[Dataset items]
- Opening Delimiter -

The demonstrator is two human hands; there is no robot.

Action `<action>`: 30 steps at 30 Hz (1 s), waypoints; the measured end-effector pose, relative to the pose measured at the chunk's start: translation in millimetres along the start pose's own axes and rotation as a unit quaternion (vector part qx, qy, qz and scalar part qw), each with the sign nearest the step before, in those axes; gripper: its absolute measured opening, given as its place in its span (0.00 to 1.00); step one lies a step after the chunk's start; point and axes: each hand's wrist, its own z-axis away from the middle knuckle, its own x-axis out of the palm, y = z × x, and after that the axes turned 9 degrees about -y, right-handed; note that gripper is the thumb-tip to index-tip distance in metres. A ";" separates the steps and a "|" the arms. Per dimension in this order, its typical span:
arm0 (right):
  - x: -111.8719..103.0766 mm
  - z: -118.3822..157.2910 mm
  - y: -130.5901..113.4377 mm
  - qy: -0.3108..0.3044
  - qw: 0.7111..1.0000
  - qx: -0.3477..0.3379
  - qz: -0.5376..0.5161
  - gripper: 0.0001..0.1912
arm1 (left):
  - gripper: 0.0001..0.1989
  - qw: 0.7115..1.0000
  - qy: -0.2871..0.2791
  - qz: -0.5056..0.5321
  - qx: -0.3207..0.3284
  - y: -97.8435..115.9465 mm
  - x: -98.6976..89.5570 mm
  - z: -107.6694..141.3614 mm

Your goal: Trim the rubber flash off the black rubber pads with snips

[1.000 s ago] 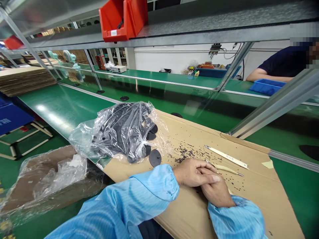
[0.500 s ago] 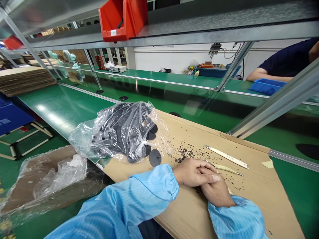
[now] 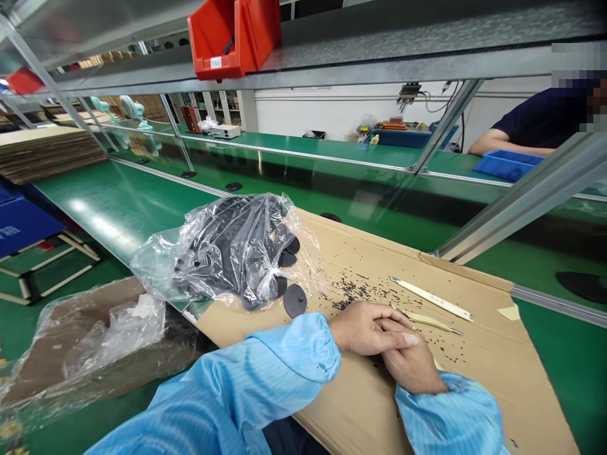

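Observation:
My left hand (image 3: 367, 330) lies over my right hand (image 3: 412, 366), its fingers and thumb closed round it. The fingers of my right hand are mostly hidden beneath. Both rest above a brown cardboard sheet (image 3: 493, 373). Many tiny black pieces (image 3: 353, 291) are scattered just beyond the hands. To their right lie white tweezers (image 3: 434, 298) and, nearer my fingers, yellowish tweezers (image 3: 434, 322); neither is held. Left of the hands, a clear plastic bag (image 3: 232, 249) holds black rounded parts, and a black disc (image 3: 295, 301) lies beside it.
Beyond the cardboard, black discs (image 3: 234, 186) sit on a green belt (image 3: 294, 186). A slanted metal post (image 3: 516, 196) rises at the right. Overhead, a red bin (image 3: 234, 41) sits on a shelf. A plastic-lined box (image 3: 95, 341) is at the lower left. Across the belt, a person's arm (image 3: 515, 142) rests near a blue tray (image 3: 508, 165).
The black discs on the green belt have shifted slightly left. Both my hands, the tweezers and the bag have stayed in place.

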 end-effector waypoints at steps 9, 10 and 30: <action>-2.7 -0.9 -6.4 0.006 1.000 0.006 0.005 0.15 | 0.18 1.000 0.007 0.011 0.001 0.4 1.0 0.7; -3.0 -1.1 -7.1 0.006 1.000 0.006 0.005 0.15 | 0.18 1.000 0.007 0.011 0.002 0.5 1.0 0.8; -0.7 0.4 0.7 -0.006 1.000 0.003 0.001 0.15 | 0.19 0.999 0.013 0.012 0.031 -0.2 0.7 1.0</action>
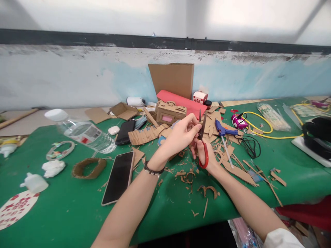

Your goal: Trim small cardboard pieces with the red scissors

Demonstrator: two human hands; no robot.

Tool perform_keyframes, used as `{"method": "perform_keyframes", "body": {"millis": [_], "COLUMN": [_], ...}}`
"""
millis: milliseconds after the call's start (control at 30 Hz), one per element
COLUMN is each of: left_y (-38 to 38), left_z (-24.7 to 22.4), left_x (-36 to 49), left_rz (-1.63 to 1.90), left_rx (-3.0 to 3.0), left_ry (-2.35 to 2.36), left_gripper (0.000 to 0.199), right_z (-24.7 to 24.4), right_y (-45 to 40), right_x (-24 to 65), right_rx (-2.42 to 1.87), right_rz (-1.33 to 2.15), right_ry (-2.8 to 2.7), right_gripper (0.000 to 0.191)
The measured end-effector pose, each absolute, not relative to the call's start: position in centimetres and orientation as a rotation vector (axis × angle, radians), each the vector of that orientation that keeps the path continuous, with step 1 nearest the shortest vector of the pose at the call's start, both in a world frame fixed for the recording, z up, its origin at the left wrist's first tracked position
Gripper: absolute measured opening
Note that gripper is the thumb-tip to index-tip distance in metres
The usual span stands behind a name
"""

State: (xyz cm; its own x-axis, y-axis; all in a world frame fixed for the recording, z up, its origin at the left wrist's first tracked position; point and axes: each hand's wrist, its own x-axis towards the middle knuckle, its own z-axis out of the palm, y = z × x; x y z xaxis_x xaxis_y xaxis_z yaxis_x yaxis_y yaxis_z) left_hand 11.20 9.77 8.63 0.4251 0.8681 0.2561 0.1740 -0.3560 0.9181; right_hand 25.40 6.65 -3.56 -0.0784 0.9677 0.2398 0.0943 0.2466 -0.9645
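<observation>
My right hand (pixel 208 155) grips a pair of scissors (pixel 206 158) with red handles, its dark blades parted and pointing up and away from me. Close against the blades, my left hand (pixel 181 132) is closed in a pinch; whatever lies between its fingertips is too small or hidden to name. Just beyond the hands stands a cardboard model camera (pixel 171 112) with a pink patch on its front. Below them, curled cardboard scraps (pixel 190 177) are scattered over the green table cover (pixel 165 224).
A blue glue gun (pixel 224 130) lies right of my hands, with a purple plug block (pixel 239 121) and yellow cable behind it. To the left are a smartphone (pixel 119 177), a tilted water bottle (pixel 86 132) and a cardboard ring (pixel 88 168). Behind, a cardboard sheet (pixel 173 79) leans on the wall.
</observation>
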Motion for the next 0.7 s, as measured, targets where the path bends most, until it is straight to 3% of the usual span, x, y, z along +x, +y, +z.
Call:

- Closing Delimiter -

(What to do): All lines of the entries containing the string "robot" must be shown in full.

(Exercise solution):
The demonstrator is two human hands; there is no robot.
Demonstrator: two human hands; no robot.

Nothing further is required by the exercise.